Same-day Transmission Analysis of Nosocomial Transmission Using Nanopore Whole-genome Sequencing
ID Week 2021
This poster demonstrates the utility of the Oxford Nanopore Technologies (ONT) platform, a rapid sequencing technology, for use with our epiXact healthcare-associated infection (HAI) service. ONT sequencing offers many advantages with faster speed and lower costs over short-read technologies that could prove to be an attractive platform for the commercial epiXact service reducing turnaround time from ≥34-46 hours to same day service and pave the way for real-time HAI transmission detection and prospective outbreak warning system.
Uncluttering Case Clusters: Use of Rapid Sequencing to Exclude Transmission Event
Results presented by Mass General Hospital (MGH) on the use of epiXact healthcare-associated infection (HAI) service to investigate a cluster of methicillin-resistant Staphylococcus aureus (MRSA) and a cluster of carbapenem-resistant Enterobacterales (CRE) inpatient nosocomial infections. Whole-genome sequencing results allowed for early discontinuation of cluster investigations and conservation of resources.
EpiXact: Rapid, Precise and Robust Bacterial Relatedness and Outbreak Detection from WGS Data
ASM Conference on Rapid Applied Microbial Next-Generation Sequencing and Bioinformatic Pipelines 2020
This poster analyzes recent results of our epiXact service for healthcare-associated infections (HAIs). The poster highlights results from 24 recent cases of suspected HAIs submitted for epiXact investigation by clinical customers, encompassing a total of 116 bacterial samples across 12 different pathogens. The analysis demonstrated epiXact’s robust ability to detect outbreaks quickly, leveraging the automated and precise algorithm to provide conclusive evidence of 16 outbreak cases within 24-48 hours from sample receipt. With these rapid results, infection control specialists can make timely and accurate decisions to get the infection outbreak back under control.
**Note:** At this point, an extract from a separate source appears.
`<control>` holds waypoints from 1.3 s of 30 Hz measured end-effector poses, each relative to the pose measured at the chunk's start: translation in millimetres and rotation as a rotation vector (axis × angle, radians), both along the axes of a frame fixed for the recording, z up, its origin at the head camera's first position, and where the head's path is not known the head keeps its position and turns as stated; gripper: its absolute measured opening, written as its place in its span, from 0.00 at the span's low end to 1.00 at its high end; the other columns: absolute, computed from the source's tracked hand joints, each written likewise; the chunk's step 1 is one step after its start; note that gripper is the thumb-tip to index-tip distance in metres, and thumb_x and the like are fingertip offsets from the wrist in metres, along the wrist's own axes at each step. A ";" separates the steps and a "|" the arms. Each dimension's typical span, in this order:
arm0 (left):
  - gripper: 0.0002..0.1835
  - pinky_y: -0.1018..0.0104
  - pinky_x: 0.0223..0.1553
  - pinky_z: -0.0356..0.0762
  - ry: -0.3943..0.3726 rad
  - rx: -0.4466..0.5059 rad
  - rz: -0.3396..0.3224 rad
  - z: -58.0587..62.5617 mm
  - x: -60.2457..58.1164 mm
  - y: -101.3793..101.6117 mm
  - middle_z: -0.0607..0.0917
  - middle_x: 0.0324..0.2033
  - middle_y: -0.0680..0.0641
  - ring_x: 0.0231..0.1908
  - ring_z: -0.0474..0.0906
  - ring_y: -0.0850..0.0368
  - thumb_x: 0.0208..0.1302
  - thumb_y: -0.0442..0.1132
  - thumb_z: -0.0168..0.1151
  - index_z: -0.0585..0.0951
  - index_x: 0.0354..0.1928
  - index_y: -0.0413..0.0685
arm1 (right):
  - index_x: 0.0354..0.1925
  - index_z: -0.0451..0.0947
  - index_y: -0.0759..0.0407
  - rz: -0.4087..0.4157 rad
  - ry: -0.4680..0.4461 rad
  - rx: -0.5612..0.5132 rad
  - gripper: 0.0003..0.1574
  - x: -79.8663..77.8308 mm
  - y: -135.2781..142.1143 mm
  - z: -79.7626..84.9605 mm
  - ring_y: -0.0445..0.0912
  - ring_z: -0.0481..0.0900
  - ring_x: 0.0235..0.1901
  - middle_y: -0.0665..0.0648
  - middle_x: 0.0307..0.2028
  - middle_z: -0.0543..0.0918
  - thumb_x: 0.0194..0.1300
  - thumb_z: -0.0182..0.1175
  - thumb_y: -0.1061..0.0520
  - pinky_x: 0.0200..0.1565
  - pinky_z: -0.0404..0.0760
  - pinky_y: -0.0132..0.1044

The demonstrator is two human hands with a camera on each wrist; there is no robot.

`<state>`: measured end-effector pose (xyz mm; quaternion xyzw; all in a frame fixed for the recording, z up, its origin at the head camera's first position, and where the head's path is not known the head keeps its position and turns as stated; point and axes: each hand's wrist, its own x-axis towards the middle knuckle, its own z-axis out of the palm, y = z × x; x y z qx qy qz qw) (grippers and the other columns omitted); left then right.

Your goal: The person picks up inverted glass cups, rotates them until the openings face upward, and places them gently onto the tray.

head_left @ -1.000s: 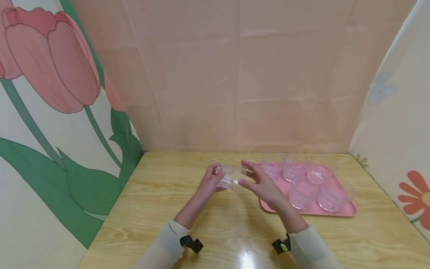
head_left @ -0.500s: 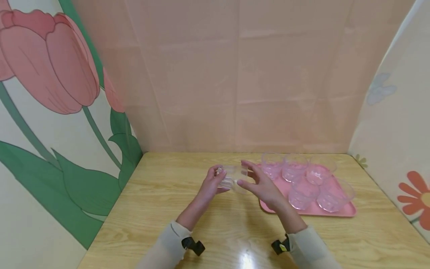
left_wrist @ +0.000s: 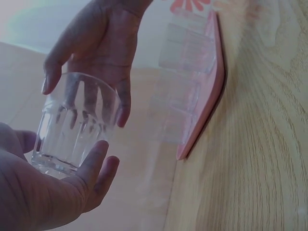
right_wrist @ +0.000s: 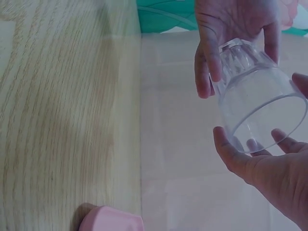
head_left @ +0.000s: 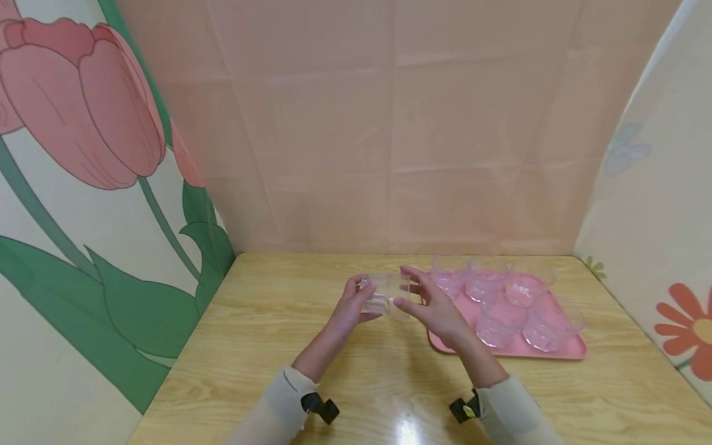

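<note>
A clear glass [head_left: 387,295] with a fluted lower part lies tilted on its side in the air above the table. My left hand [head_left: 349,304] grips its base end, thumb on one side and fingers on the other. At the wide mouth, my right hand [head_left: 435,306] holds the rim between spread thumb and fingers. In the left wrist view the glass [left_wrist: 74,122] shows its ridges between both hands. The right wrist view looks into the open mouth of the glass [right_wrist: 260,101], which has nothing visible inside.
A pink tray [head_left: 564,353] on the right of the wooden table [head_left: 267,321] bears several similar clear glasses [head_left: 500,321], standing upright. A pink cloth backdrop [head_left: 389,154] rises behind the table, with flower-painted panels on both sides.
Both hands keep their hold on the glass, which has shifted only very slightly. The view has tilted a little; the tray and its glasses stay put.
</note>
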<state>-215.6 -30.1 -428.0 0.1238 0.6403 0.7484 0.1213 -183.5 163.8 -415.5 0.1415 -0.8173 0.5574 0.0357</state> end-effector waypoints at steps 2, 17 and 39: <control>0.28 0.55 0.46 0.79 -0.004 -0.003 -0.002 0.2 0.3 -0.1 0.74 0.52 0.37 0.41 0.77 0.56 0.68 0.50 0.50 0.58 0.64 0.45 | 0.66 0.58 0.38 -0.003 0.011 0.005 0.42 0.2 -0.3 0.3 0.53 0.65 0.62 0.45 0.66 0.61 0.57 0.64 0.41 0.54 0.74 0.51; 0.31 0.54 0.49 0.77 0.013 -0.151 -0.053 4.7 -1.7 -4.9 0.63 0.62 0.40 0.54 0.71 0.44 0.67 0.54 0.51 0.60 0.65 0.45 | 0.67 0.58 0.36 -0.022 -0.018 0.112 0.42 1.4 10.0 6.6 0.58 0.64 0.62 0.53 0.66 0.62 0.57 0.63 0.38 0.51 0.75 0.54; 0.29 0.52 0.53 0.74 0.156 -0.321 -0.068 6.5 -8.1 -28.0 0.66 0.61 0.41 0.59 0.67 0.44 0.68 0.53 0.50 0.64 0.64 0.44 | 0.65 0.59 0.34 0.017 0.014 0.272 0.42 2.9 29.1 18.2 0.58 0.67 0.61 0.52 0.63 0.65 0.56 0.66 0.43 0.50 0.77 0.49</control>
Democratizing Sequencing for Infection Control: A Scalable, Automated Pipeline for WGS Analysis for Outbreak Detection
SHEA/CDC’s Decennial 2020
This abstract describes how our technology stack for detecting healthcare-associated infections (HAIs) can efficiently analyze large-scale datasets. Including a recent analysis of over 5,000 clinical bacterial samples collected between 2015 and 2019 which uncovered previously unidentified transmission clusters. With this robust technology stack, we can scale to analyze tens of thousands of samples and support infection control teams in performing prospective outbreak detection without the need for specialized computational biology training.